Three things are startling. First, Eureka! It’s happening. We are finally, literally, able to read minds…or ‘get close enough for government work’. And does anyone doubt that we will achieve greater clarity and fidelity in the not-too-distant future? Just as Voice Recognition has improved, albeit slowly, so Idea Recognition should improve as well.


Second, while ‘thinking’ seems to us to be a linear process, it isn’t! At a certain level, our thoughts are a jumble of words, images, etc. Our thoughts do not follow a sequential, logical, or syntactic order. Such order as there is, is emergent. As we have long suspected here at Aletheia Today, thinking is fundamentally holistic. As William James suggested, every thought is a “bud."



Finally, and perhaps most importantly, this experiment demonstrates how the brain, apparently any brain, supplements information from its environment with input of its own. The question here is, “Whose brain?”


English majors are familiar with this phenomenon: Reading is not the passive absorption of information; it’s a dialog between the author and her audience. She brings her words, and you bring your associations. Together, you generate text.   


The AI-decoded brain activity roughly reproduces what the subject reads, but it adds details, makes connections, and imposes ordering not suggested by the text itself. Where does that come from? 


(1) Is our AI accessing the subject’s associations at a level she may not even be aware of? 


(2) Or is it revealing things that were on the subject’s mind but that she chose to edit out?


(3) Or is it imagining how the subject might be feeling based on what it knows about 23-year-olds? 

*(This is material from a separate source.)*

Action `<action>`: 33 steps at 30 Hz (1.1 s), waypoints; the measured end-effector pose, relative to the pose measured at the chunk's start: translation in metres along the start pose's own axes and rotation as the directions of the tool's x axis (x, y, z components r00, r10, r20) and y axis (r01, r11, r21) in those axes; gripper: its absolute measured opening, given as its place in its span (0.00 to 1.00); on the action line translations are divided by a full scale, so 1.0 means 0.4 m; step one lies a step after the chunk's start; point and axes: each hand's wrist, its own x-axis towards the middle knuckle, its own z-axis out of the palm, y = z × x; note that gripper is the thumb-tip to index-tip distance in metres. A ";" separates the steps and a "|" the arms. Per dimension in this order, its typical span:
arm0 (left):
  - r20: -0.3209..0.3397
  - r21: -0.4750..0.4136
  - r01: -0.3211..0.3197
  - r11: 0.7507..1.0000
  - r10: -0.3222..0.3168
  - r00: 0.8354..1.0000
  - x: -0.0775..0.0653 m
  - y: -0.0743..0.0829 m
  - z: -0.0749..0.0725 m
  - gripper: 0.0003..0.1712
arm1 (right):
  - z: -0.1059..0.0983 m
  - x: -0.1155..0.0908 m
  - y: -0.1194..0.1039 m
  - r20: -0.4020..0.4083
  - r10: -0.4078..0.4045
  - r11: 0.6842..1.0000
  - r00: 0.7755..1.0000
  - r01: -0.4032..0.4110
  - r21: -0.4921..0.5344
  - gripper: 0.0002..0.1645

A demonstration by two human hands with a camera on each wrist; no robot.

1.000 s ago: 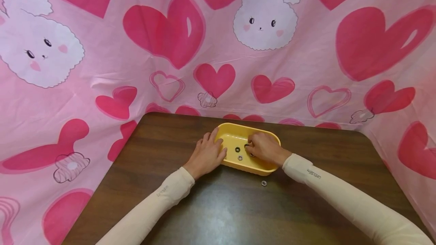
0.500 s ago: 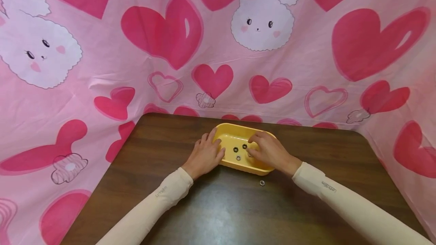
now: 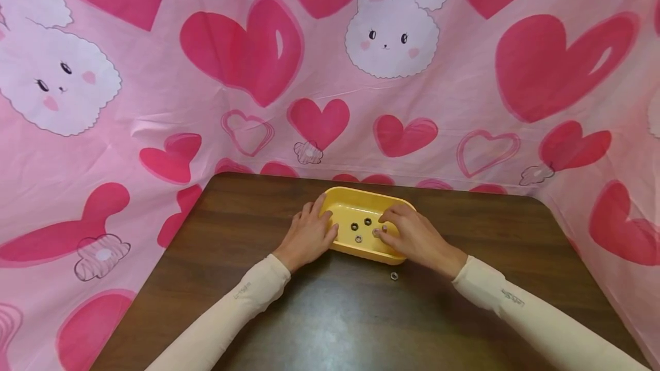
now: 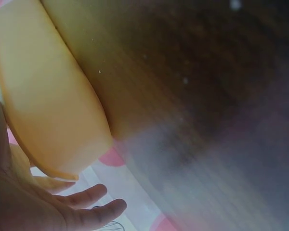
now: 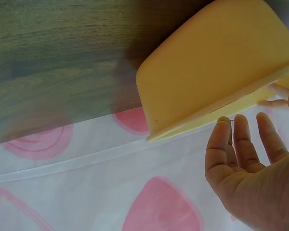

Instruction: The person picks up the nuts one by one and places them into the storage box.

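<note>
A yellow plastic tray (image 3: 337,251) stands on the dark wooden table. My left hand (image 3: 305,235) rests at its left end, fingers fairly straight and laid over the rim. Above the right part of the tray is my right hand (image 3: 415,237), its thumb and bent fingers apart. Several hex nuts lie on the tray's floor: a black nut (image 3: 354,226), another black nut (image 3: 368,221), a silver nut (image 3: 358,239) and a silver nut (image 3: 376,232) by the right thumb tip. Beneath the fingers shows one more silver nut (image 3: 384,228). The wrist views show only the tray's outer walls.
One silver nut (image 3: 394,276) lies on the table (image 3: 319,308) just in front of the tray. Behind and beside the table hangs a pink cloth (image 3: 330,82) printed with hearts and rabbits.
My right hand has drawn back to the right and its fingers have parted, uncovering silver nuts in the tray. My left hand stays at the tray's left end.
</note>
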 end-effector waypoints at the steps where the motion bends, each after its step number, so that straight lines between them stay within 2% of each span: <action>1: 0.000 0.000 0.001 1.000 -0.001 1.000 0.000 0.000 0.000 0.31 | -0.001 -0.003 -0.001 -0.006 -0.005 1.000 1.000 0.005 -0.004 0.21; 7: 0.003 -0.005 0.008 1.000 -0.008 1.000 -0.002 -0.003 0.002 0.31 | -0.007 -0.016 -0.001 -0.011 -0.015 1.000 1.000 0.015 0.005 0.18; 20: 0.005 -0.003 0.005 1.000 -0.005 1.000 0.000 -0.004 -0.002 0.31 | -0.013 -0.036 0.000 0.046 0.052 0.996 0.998 -0.055 0.067 0.19; 33: 0.007 -0.004 0.000 1.000 0.000 1.000 -0.001 -0.003 0.001 0.31 | -0.012 -0.062 -0.007 0.010 0.014 0.999 1.000 -0.015 0.047 0.19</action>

(4) Or is it supplying associations of its own: “This is how I think I would feel if I were 23 and had to move back in with my parents…and if I was not a damn machine?” 


Of course, there’s an even deeper question here: Are these really four independent possibilities, or will it turn out that two or more of these alternatives are the same thing, just dressed differently? But that’s beyond the scope of this article. Too bad!

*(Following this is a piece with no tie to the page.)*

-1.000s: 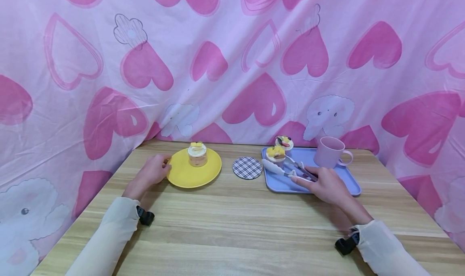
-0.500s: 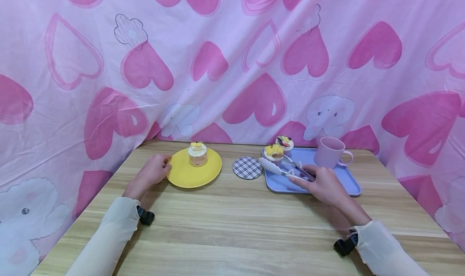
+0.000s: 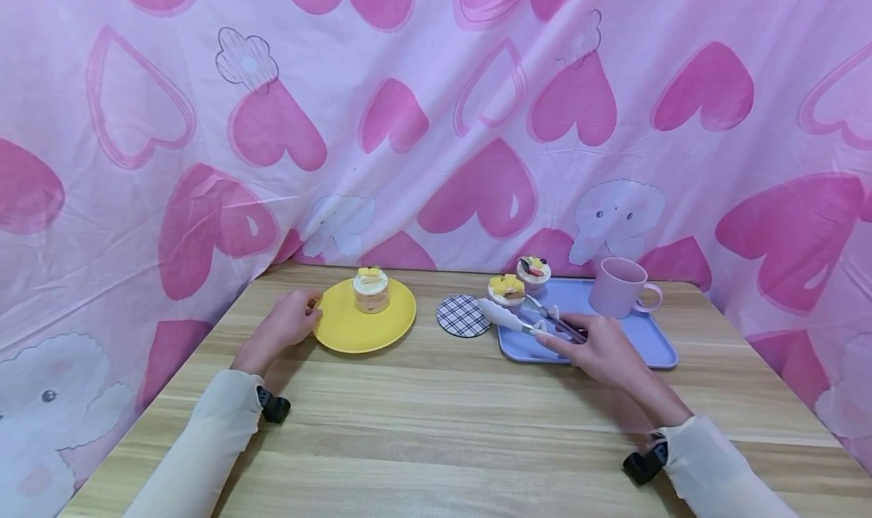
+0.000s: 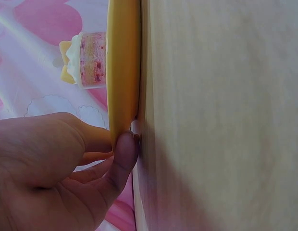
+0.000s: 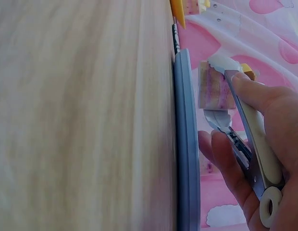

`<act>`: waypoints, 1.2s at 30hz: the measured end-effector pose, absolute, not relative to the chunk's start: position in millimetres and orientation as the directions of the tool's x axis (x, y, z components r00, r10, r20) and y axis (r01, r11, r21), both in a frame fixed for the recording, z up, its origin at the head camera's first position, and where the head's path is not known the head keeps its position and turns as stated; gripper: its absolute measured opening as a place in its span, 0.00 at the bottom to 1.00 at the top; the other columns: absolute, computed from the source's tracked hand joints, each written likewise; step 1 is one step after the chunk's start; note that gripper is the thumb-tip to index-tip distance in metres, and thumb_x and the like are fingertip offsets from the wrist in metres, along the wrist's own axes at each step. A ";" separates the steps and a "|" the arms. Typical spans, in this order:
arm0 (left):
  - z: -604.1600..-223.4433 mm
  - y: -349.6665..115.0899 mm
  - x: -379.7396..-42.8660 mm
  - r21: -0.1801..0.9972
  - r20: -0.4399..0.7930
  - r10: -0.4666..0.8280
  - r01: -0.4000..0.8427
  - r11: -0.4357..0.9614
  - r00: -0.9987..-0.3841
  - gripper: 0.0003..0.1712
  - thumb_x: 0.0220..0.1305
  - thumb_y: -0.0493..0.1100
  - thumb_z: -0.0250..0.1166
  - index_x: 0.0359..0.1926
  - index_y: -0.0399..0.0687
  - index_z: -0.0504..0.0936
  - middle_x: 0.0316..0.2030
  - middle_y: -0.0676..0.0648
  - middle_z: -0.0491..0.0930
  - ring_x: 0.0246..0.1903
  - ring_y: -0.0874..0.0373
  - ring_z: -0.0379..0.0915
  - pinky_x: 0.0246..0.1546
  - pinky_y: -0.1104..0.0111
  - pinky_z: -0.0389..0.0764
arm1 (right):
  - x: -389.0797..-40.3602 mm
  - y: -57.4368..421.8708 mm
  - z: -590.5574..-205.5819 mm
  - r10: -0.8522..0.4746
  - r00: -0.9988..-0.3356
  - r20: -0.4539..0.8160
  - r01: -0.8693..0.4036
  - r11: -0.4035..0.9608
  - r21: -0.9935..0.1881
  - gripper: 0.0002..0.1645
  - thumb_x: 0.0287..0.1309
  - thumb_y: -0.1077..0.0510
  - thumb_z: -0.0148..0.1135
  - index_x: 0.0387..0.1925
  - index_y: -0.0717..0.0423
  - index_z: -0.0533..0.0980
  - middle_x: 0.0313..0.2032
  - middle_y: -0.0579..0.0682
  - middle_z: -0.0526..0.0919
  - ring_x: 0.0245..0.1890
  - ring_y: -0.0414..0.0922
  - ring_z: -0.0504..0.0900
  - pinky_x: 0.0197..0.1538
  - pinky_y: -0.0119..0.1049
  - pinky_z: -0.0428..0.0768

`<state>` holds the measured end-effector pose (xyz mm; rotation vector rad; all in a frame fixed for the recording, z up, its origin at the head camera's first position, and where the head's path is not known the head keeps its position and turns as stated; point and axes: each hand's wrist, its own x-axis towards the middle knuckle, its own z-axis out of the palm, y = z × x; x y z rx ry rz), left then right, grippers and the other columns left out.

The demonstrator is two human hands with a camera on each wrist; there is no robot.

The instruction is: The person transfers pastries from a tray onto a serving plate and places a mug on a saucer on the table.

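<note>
My left hand [image 3: 289, 321] pinches the left rim of a round yellow plate [image 3: 341, 332]; in the left wrist view the thumb [image 4: 125, 151] is at the rim close to the tabletop. On that plate stands a layered dessert cup [image 3: 371, 297] with cream and yellow fruit cubes. My right hand [image 3: 606, 347] grips white-tipped metal tongs [image 5: 248, 120]. Between the tong tips is another fruit-topped dessert cup [image 5: 215, 89], upright and raised off the blue tray [image 3: 579, 289] in the right wrist view, near the tray's left edge. Its lower side is partly hidden by the tongs in the head view.
A third dessert cup [image 3: 534, 274] stands at the tray's back left corner. A pink mug [image 3: 615, 294] stands at the tray's right. Between plate and tray lies a round checked coaster [image 3: 462, 316]. A pink heart-print curtain [image 3: 381, 185] hangs behind the wooden table [image 3: 409, 427].
My right hand has moved slightly left, carrying the tongs and the dessert cup toward the tray's left edge. The left hand and the plate have stayed in place.
</note>
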<state>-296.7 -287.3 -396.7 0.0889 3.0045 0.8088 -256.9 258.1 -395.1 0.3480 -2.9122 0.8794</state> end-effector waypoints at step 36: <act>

Any way you slice it, this is scary! What you’ve most feared since early childhood is on the cusp of becoming a reality: people reading your thoughts – thoughts generated not by a text or image but lifted from your own, ‘private’ bank of associations. 



Imagine the Rorschach tests of the future. The examiner says a word, and an image pops up on a screen, revealing your unfiltered association. Nervous? You should be!

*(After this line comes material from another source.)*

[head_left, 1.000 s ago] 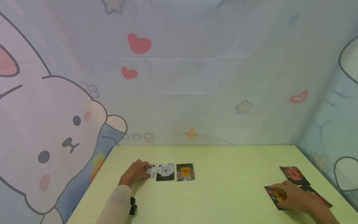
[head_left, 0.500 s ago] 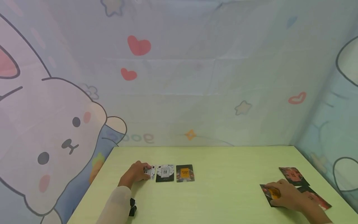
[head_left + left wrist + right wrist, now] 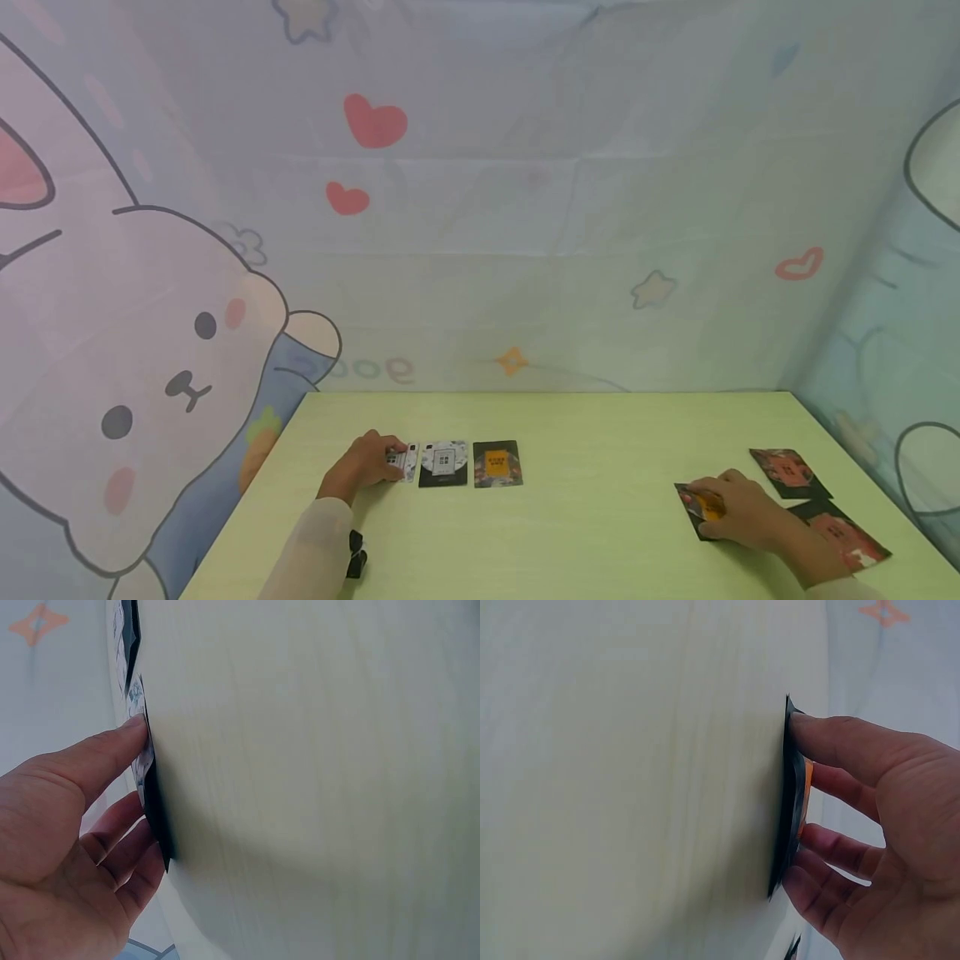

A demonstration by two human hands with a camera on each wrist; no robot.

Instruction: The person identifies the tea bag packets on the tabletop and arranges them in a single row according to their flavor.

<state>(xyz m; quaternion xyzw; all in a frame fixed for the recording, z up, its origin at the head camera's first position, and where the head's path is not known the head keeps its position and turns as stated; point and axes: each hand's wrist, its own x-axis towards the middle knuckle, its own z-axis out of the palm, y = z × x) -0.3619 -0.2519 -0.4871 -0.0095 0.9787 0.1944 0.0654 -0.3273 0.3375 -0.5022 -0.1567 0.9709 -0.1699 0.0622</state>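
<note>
My left hand (image 3: pixel 366 462) holds a white patterned sachet (image 3: pixel 411 472) flat at the left end of a row; the fingers cover much of it. In the left wrist view the thumb and fingertips lie along that sachet, whose underside is dark. Beside it sit a white-and-black sachet (image 3: pixel 443 464) and a dark one with an orange label (image 3: pixel 497 463). On the right side, my right hand (image 3: pixel 746 512) grips another dark sachet (image 3: pixel 688 510) with an orange label. Thumb and fingers span this sachet (image 3: pixel 790 802) in the right wrist view, close over the table.
Two dark sachets with red labels, an upper one (image 3: pixel 791 473) and a lower one (image 3: pixel 843 533), lie near the right edge of the pale green table (image 3: pixel 585 533). A small black object (image 3: pixel 357 557) is beside the left sleeve. A printed cloth (image 3: pixel 487 208) hangs behind.
My right hand has moved left and slightly away from me with the orange-labelled sachet, leaving the lower red-labelled sachet less covered. The left hand stays in place.
</note>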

Breaking news: A pedophile is on the prowl in Peoria, and the police have no leads. No problem. Just ‘scan’ the brains of all area males between 15 and 65 to see who harbors these kinds of sexual feelings. Your pool of suspects just shrunk, probably by several orders of magnitude.


So is that a good thing? Well, it could help get a pedophile off the streets, and it could dissuade other would-be offenders from turning desires into deeds. On the other hand, it would expose the DNA-driven sexuality of folks who would never dream of harming a child…or committing any serious crime for that matter. 


And then there’s the matter of false positives! Just how much credence will be given to a machine? Is its accuracy like that of a Lie Detector (pretty good), or is it much less reliable?


We could virtually eradicate the crime of pedophilia, but at a cost: everyone will know, at least potentially, what everyone else is thinking all the time. Our already overly large prison population would quadruple overnight. Vast numbers of legally innocent people would be subject to preventive detention. Lives would be ruined, careers ended, marriages jeopardized, kids taken into care. 


It's a nightmare scenario! On the other hand, thousands would be spared the horror of child sexual abuse, and the overall crime rate would be near zero!  Is it worth it? There’s every chance you’ll have an opportunity to make that decision…soon!